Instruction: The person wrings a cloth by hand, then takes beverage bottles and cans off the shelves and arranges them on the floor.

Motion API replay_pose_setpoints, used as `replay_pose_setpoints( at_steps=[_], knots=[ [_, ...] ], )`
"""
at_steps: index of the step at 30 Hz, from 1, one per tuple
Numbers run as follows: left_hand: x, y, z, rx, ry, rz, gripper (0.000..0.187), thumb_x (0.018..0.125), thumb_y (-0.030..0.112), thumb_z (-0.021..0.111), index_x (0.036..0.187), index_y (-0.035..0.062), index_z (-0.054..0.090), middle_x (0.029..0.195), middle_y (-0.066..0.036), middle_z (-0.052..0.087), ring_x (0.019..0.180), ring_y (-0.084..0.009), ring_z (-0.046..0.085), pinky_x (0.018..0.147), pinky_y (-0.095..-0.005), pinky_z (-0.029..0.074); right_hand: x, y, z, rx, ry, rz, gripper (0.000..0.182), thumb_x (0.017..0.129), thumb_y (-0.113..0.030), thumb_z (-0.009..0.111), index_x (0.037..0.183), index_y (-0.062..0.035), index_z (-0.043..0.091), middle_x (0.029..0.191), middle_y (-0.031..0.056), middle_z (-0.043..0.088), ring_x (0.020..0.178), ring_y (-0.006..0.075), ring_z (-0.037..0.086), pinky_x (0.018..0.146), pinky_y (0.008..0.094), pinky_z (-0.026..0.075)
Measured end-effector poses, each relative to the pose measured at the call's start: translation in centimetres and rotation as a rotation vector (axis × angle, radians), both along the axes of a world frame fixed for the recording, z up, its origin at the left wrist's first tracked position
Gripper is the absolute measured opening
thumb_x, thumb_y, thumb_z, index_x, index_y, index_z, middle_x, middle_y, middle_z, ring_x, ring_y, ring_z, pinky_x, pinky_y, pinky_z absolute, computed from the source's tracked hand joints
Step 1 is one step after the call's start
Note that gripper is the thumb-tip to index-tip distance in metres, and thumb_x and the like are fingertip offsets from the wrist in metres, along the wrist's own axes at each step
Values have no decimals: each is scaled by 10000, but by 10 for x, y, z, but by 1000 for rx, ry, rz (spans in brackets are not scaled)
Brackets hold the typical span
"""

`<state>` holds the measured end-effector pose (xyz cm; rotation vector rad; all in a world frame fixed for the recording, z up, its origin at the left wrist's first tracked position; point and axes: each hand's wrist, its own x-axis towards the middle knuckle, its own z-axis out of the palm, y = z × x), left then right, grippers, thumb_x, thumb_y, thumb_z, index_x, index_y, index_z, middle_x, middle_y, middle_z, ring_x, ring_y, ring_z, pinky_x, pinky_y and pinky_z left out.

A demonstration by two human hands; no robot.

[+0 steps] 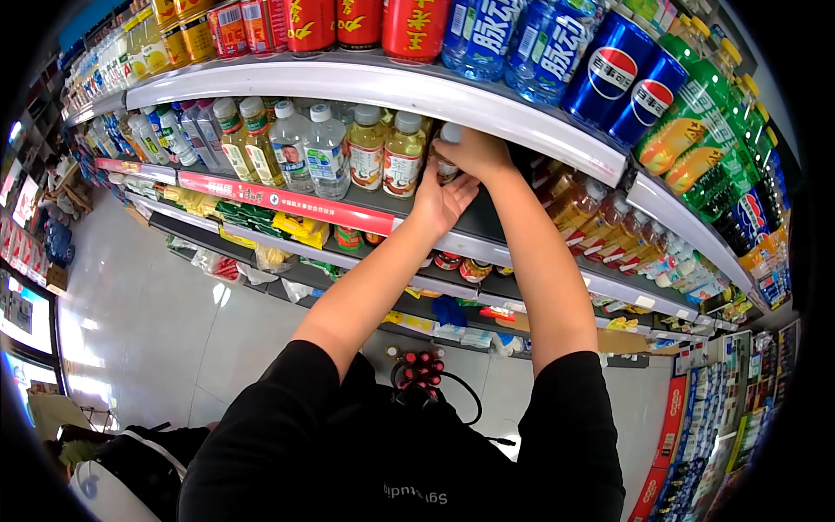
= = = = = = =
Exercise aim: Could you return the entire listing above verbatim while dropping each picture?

Problem solution:
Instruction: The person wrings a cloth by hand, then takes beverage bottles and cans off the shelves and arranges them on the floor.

Motion API replay_pose_setpoints, used as `replay_pose_setpoints( at_steps=[_], knots=[ [_, ...] ], )`
"""
at_steps: index of the step at 30 Hz, from 1, one per tuple
Numbers run as follows: left_hand: x, y, z, rx, ry, rz, gripper (0.000..0.187), thumb_x (0.018..0.125), thumb_y (-0.030..0.112), thumb_z (-0.021..0.111), index_x (0.036..0.187), index_y (-0.035..0.062), index_z (-0.054..0.090), middle_x (0.029..0.195), middle_y (-0.066..0.036), middle_z (-0.052..0.087), ring_x (0.019..0.180), ring_y (-0.084..0.009), ring_z (-0.046..0.085), pinky_x (0.018..0.147), pinky_y (-0.095..-0.005), pinky_z (-0.029..0.074); right_hand: x, y, z, rx, ry, rz, gripper (0.000..0.182), thumb_x (0.017..0.129), thumb_y (-0.113..0.030), thumb_z (-0.009..0.111), index_x (0.037..0.183), index_y (-0.062..0.035), index_z (-0.043..0.091), middle_x (0.029..0.191), middle_y (-0.031..0.056), middle_z (-0.043..0.088), ring_x (0.020..0.178), ring_y (-0.006..0.075), ring_z (-0.037..0.086), pinky_x (0.018..0.146), pinky_y (0.008..0.094), pinky_z (-0.026..0.075)
Measured end-effector poses, each relative to the pose measured at the call's start: translation in centimetres and rotation as a rotation vector (axis × angle, radians), both along the axes of a world frame fixed for the recording, z up, its origin at the left wrist's first tracked position
Gripper is the absolute measured opening
thumb_x, thumb_y, thumb_z, index_x, index_y, index_z, middle_x, middle_y, middle_z, ring_x, ring_y, ring_z, pinky_x, pinky_y, pinky_z absolute, computed from the source's tracked hand joints
Step 1 is one step after the call's start
Note that gripper is the thumb-tip to index-tip distance in metres, and thumb_x and the like are fingertip offsets from the wrist in metres, along the wrist's own axes at each step
Values have no decimals: each is scaled by 10000, but by 10 for x, y, z, but by 1000 for rx, ry, rz (spans in brackets are not scaled)
Brackets hold the typical span
"""

`<state>` holds the measured end-effector pose (xyz cm; rotation vector rad; all in a world frame fixed for the recording, z up, its origin at the left wrist's first tracked position; point and axes: each hand's wrist, its own x-axis towards the middle knuckle, its own z-axis out of the palm, y = z × x), left then right, grippers, thumb_x, thumb_y, thumb_z, index_x, index_y, index_z, middle_x, middle_y, middle_z, ring_x, ring_y, ring_z, pinky_x, pinky_y and pinky_z left out.

A demonstration by two human hands; no robot.

[+0 steps] 

That's the answer, with nothing more to add.